» TASK DESCRIPTION
All lines before the one containing "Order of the", plus that line itself, are to be printed exactly as they appear below.

» DATASET CONTENT
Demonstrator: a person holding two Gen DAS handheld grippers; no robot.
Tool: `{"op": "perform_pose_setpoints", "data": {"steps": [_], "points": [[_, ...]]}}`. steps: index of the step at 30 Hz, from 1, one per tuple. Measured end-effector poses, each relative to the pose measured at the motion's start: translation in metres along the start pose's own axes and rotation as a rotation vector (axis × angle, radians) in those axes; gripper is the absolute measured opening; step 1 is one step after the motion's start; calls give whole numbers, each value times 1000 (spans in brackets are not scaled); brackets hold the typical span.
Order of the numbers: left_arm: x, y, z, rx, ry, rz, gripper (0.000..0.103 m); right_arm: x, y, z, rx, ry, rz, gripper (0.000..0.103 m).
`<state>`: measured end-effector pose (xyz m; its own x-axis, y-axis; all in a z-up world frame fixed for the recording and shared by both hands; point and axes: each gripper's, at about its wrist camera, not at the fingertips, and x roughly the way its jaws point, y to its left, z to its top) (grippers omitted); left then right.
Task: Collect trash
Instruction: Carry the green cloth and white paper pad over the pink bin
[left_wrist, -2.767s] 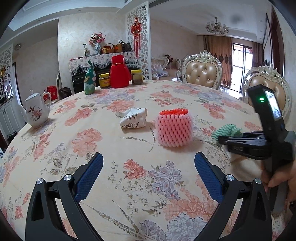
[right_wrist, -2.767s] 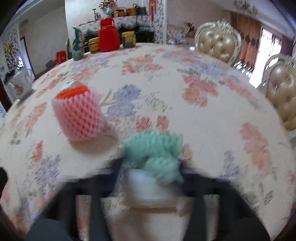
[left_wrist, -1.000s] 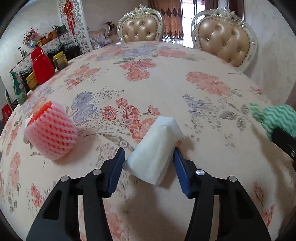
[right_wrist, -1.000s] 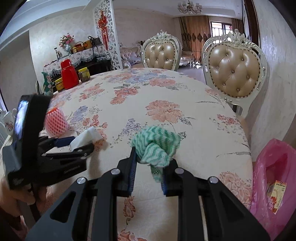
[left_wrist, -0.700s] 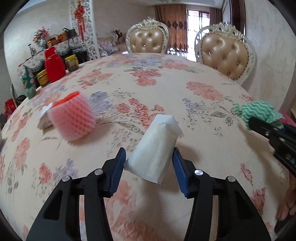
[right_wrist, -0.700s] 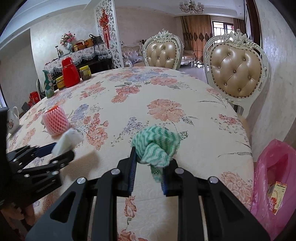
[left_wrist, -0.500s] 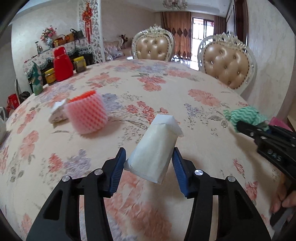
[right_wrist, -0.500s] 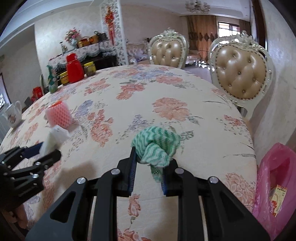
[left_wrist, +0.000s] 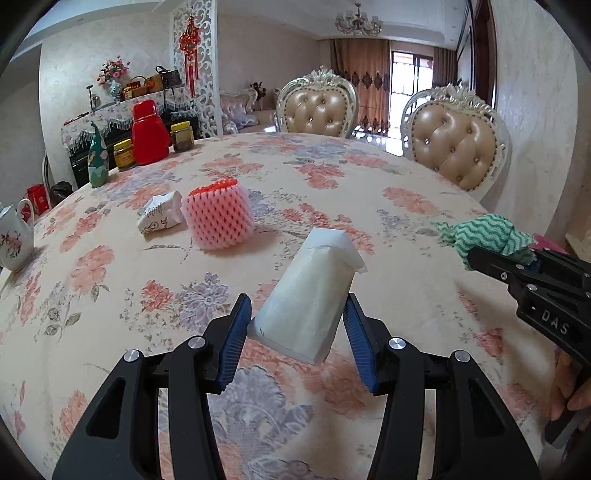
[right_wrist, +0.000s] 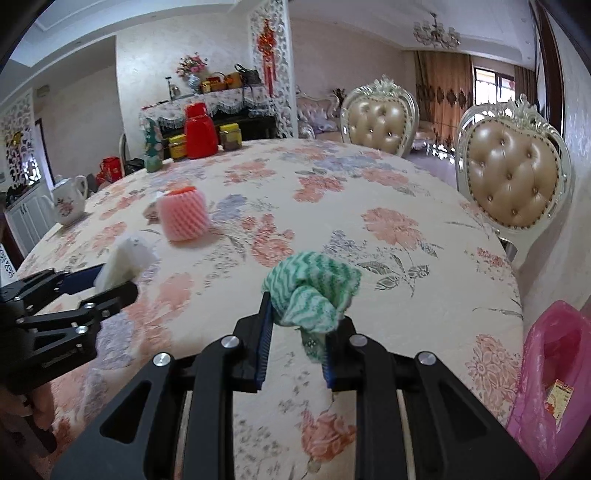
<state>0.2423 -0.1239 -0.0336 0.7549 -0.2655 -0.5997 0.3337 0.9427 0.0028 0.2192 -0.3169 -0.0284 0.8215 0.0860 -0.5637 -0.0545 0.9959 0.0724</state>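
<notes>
A home dining room — floral-clothed round table (left_wrist: 369, 177), 2 tufted ornate chairs (left_wrist: 456, 147), chandelier (left_wrist: 357, 24), teapot (left_wrist: 13, 240).

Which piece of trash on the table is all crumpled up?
The white paper wad, lying against the pink foam net. The net stands neat and round; the white packet and green cloth are held up in grippers.

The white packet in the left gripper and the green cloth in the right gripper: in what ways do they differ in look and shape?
The white packet is plain and smooth, while the green cloth has a wavy green-and-white pattern. The white packet keeps a stiff, wedge-like form with flat faces; the green cloth is crumpled into a soft bundle with a loose end hanging down. Both are lifted above the table, each clamped between blue pads: the left gripper and the right gripper.
</notes>
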Motion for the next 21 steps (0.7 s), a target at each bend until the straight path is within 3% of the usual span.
{"op": "perform_pose_setpoints", "data": {"steps": [9, 21], "points": [[-24, -33, -1, 20, -85, -61, 49, -47, -8, -9, -15, -64, -13, 22], [-27, -104, 14, 123, -125, -193, 49, -97, -73, -37, 91, -96, -143, 23]]}}
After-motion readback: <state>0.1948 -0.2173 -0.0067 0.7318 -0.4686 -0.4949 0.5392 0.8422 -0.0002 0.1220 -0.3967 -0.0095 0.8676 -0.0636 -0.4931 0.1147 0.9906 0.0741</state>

» OUTPUT
Demonstrator: a person holding two Gen DAS handheld grippers; no robot.
Tool: `{"op": "perform_pose_setpoints", "data": {"steps": [_], "points": [[_, ...]]}}`. steps: index of the step at 30 Hz, from 1, one per tuple. Measured end-effector poses, each relative to the pose measured at the motion's start: translation in metres along the start pose's own axes and rotation as a rotation vector (axis × angle, radians) in those axes; gripper is the absolute measured opening; step 1 is one step after the motion's start; calls give whole numbers, each value times 1000 (spans in brackets are not scaled); brackets hold the typical span.
Order of the numbers: left_arm: x, y, z, rx, ry, rz, gripper (0.000..0.103 m); right_arm: x, y, z, rx, ry, rz, gripper (0.000..0.103 m).

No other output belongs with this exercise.